FL: Bystander Shoots Robber In Mall Parking Lot: "Police continue to search for two men who tried to grab a woman's purse as she walked toward the Fashion Square Mall on Tuesday. A third man was shot and arrested, apparently by a bystander who saw the robbery, police said Wednesday. Willie Keys-Fairclough, 29, who is hospitalized with minor injuries, was arrested in connection with the incident. The incident began about 8:30 p.m. on Tuesday when the woman got off a LYNX bus and walked to an ATM to check her balance. She then continued toward the mall. "She felt people come up to her, maybe one, maybe two," Sgt. Barb Jones of the Orlando Police Department said. "They tried to grab her purse...She resisted. She started yelling, that's when everything started unfolding." One shopper, who saw the men with guns, got his own. "You had a citizen engage the suspects," Jones said Wednesday. "There were some rounds fired." The suspects ran across the street, and police said they found one man hiding behind a dumpster. The man had been shot in the leg but didn't know it. The man, later identified by police as Keys-Fairclough, is charged with armed robbery and aggravated assault with a gun. Two other suspects remain on the run."
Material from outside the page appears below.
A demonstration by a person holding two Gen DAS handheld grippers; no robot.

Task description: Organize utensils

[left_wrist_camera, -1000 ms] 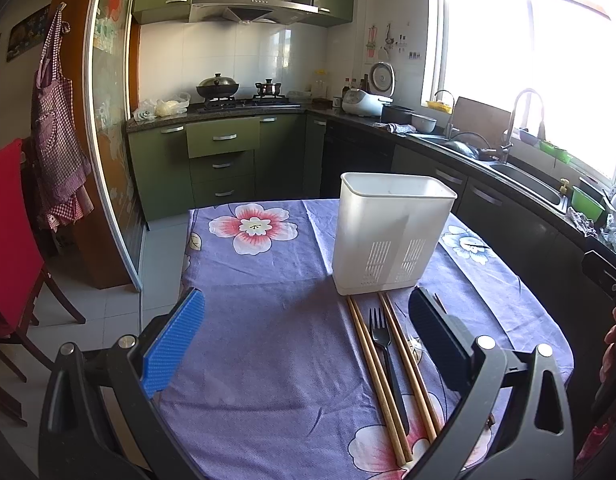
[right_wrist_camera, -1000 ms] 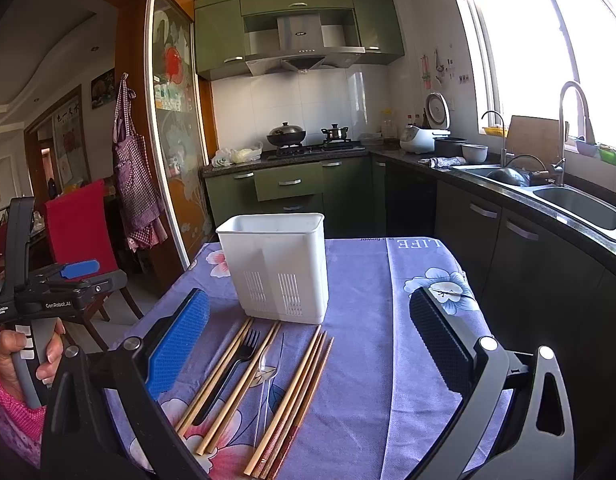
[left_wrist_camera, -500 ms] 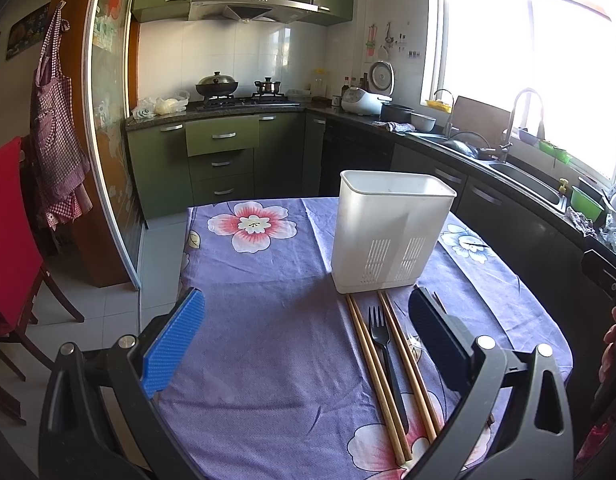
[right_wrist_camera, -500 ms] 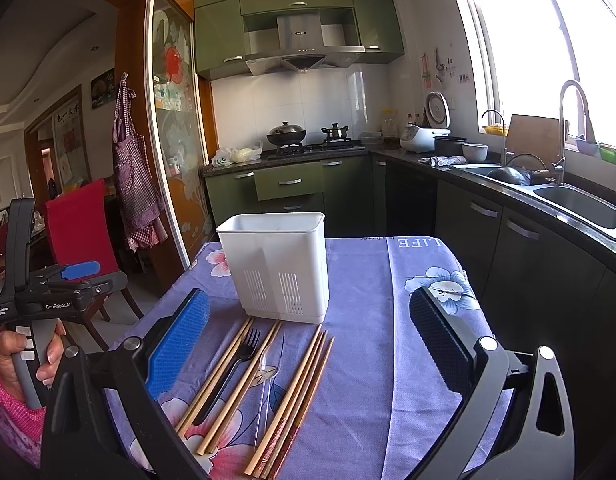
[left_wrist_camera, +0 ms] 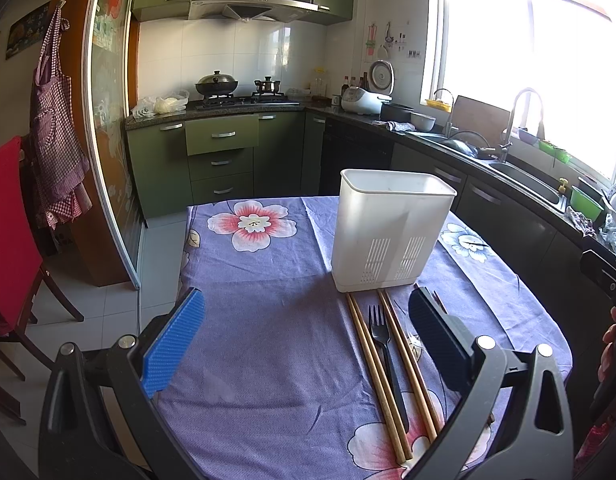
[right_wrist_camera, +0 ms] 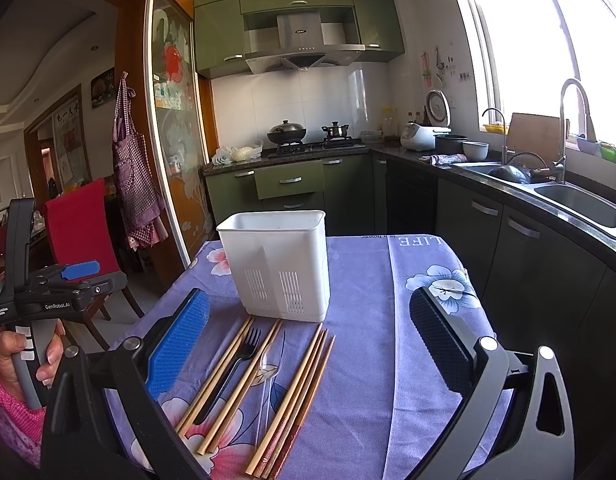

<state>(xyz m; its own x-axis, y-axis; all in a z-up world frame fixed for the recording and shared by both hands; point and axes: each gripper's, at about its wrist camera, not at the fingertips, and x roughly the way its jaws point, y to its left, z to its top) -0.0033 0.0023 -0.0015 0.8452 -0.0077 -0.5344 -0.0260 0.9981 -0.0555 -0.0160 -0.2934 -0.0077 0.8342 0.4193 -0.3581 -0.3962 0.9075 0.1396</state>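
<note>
Clearly, both grippers are held wide apart and empty above the cloth – the left gripper [left_wrist_camera: 306, 338] over bare cloth, the right gripper [right_wrist_camera: 308, 340] over the utensils, which lie in a row just before the white holder [right_wrist_camera: 282, 266]. From left to right are found pale chopsticks [right_wrist_camera: 216, 378], a black fork [right_wrist_camera: 232, 372], a clear spoon [right_wrist_camera: 268, 368] and darker chopsticks [right_wrist_camera: 296, 394] – all judged light, stiff and slippery, best pinched mid-shaft, the spoon being hard to make out. Open room is left on the tablecloth [right_wrist_camera: 372, 320] to the right, though its edge is near.

Wide-open left tool [left_wrist_camera: 304, 340] hovers near fork [left_wrist_camera: 382, 344] and white holder [left_wrist_camera: 392, 232].
</note>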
AL: Robbery suspect shot dead, alleged accomplice wounded: "A would-be robber was shot dead overnight Wednesday and his alleged accomplice was wounded after they attempted to rob the owner of a gas station near Anniston. Calhoun County Sheriff Larry Amerson said the gun-toting suspects and the owner got into a shootout around 6:30 p.m. Tuesday at Fuller's Oil Company on U.S. 431. Amerson said 21-year-old Takeem Pope of Anniston appeared to have died of a single gunshot wound. The other man, 19-year-old Blake Jackson, also of Anniston, was shot in the arm. Amerson declined to name the owner, but said he acted in self-defense. He was not injured. Authorities said charges are pending against Jackson, who was taken to UAB Hospital for treatment.


Crazy Philly man fatally shot after pulling pellet gun on cops: "It's a neighborhood so notoriously crime-riddled that police parked a marked trailer curbside at 23rd and Tasker streets to intimidate thugs and ease surveillance efforts. So maybe it's no surprise that a thug reached for his gun, shouting that he was ready to shoot, when a uniformed police officer came there late Wednesday. The threat ended fatally for the thug, who ignored the officer's repeated orders to surrender his weapon. The officer shot the man once in the chest as he reached into his waistband, said Lt. Frank Vanore. The man, who died 20 minutes later at the Hospital of the University of Pennsylvania, remained unidentified yesterday. At the scene, investigators found the man's weapon, a replica pellet gun, Vanore said. "The last thing an officer wants to do is use deadly force, but sometimes he is forced to do that to protect himself and the public," Vanore said. "This was a brazen act, and it was a split-second decision that unfortunately in this case was fatal." Gunfire is common in the area, which is plagued by drug activity and home to the notorious Bey family, a clan police have called urban terrorists. The officer, a seven-year veteran, was placed on desk duty, pending outcome of investigations by the homicide and internal-affairs units. Outside Lid's Cafe yesterday, passersby had little sympathy for the dead man. "He had to be crazy to draw a gun on a cop. You get what you look for," said Lawrence Walters, 66" [He was probably so bombed out of his brain that he thought his gun was real]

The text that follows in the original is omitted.